Le porte delle celle di un gulag esposte nel museo della storia del gulag a Mosca, 21 maggio 2018. (Celestino Arce, NurPhoto/Getty Images)

Soldati dell’esercito che scavano fosse comuni per cercare di mostrare che lo stato non era responsabile dei morti. Uno storico che dissente con forza mentre si trova in prigione per accuse che molti ritengono false. Organizzazioni che lo sostengono attaccate da un potere onnipotente. Sembra un film ma è la Russia del 2020. E queste sono tre istantanee della guerra attualmente in corso su come ricordare il gulag.

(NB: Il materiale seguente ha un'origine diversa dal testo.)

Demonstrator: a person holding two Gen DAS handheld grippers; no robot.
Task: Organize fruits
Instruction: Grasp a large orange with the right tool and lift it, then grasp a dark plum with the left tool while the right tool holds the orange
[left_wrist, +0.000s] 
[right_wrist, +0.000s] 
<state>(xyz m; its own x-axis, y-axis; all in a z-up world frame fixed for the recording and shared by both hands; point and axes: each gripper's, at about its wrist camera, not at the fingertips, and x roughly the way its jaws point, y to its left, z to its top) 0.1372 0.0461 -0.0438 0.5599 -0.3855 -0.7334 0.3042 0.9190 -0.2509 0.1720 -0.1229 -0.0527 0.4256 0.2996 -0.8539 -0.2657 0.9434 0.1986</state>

Il gulag era il sistema di campi di concentramento sovietici, nel quale almeno venti milioni di persone sono state imprigionate nell’arco di più di sessant’anni. In generale il gulag indica le diverse componenti della repressione sovietica, compresi gli arresti, le esecuzioni e l’esilio forzato di migliaia di vittime mai imprigionate nei campi.

Queste dolorose memorie sono sempre state controverse. E spesso sabotate da forze che, in Russia, preferiscono che siano dimenticate. Nel corso degli anni novanta e duemila sono state mantenute vive da organizzazioni non governative, associazioni civili, e una manciata di ricercatori non sostenuti dallo stato russo, che spesso facevano affidamento su borse provenienti dall’estero. Buona parte di questo lavoro è stato condotto dall’organizzazione Memorial, con sede a Mosca.

Lo stato cambia tattica
Per fare solo alcuni esempi, Memorial ha archiviato migliaia di copie di documenti statali sul sistema dei gulag, resi pubblici all’inizio degli anni novanta dopo la caduta del comunismo, ma il cui accesso è stato poi progressivamente limitato.

Nel frattempo il museo Perm-36, che si trova nell’ex sede di un gulag vicino alla città di Perm, nel centro della Russia, è stato aperto nel 1995 grazie a pochi attivisti di Memorial che hanno deciso di restaurare a loro spese le rovine del luogo. Due anni dopo, due dirigenti regionali di Memorial, Irina Flige e Veniamin Iofe, insieme allo storico amatoriale Yuri Dmitriev, hanno scoperto una fossa comune contenente più di settemila vittime dello stalinismo a Sandormokh, in Carelia, nella Russia occidentale: una delle pochissime fosse mai portate alla luce.

Gli anni dieci di questo secolo hanno portato cambiamenti drammatici. Nel 2012 lo stato ha approvato la “legge sugli agenti stranieri”, un nuovo regime cui sono sottoposte le ong russe che ricevono fondi dall’estero e impegnate in “attività politiche”. Queste sono da allora inserite di forza in un registro degli “agenti stranieri”, soggette a regolamenti speciali, e pesantemente multate se risulta che li abbiano violati. La maggior parte delle ong impegnate a preservare la memoria del gulag è stata pesantemente colpita. Tra queste Memorial e il centro Sakharov, anch’esso con sede a Mosca.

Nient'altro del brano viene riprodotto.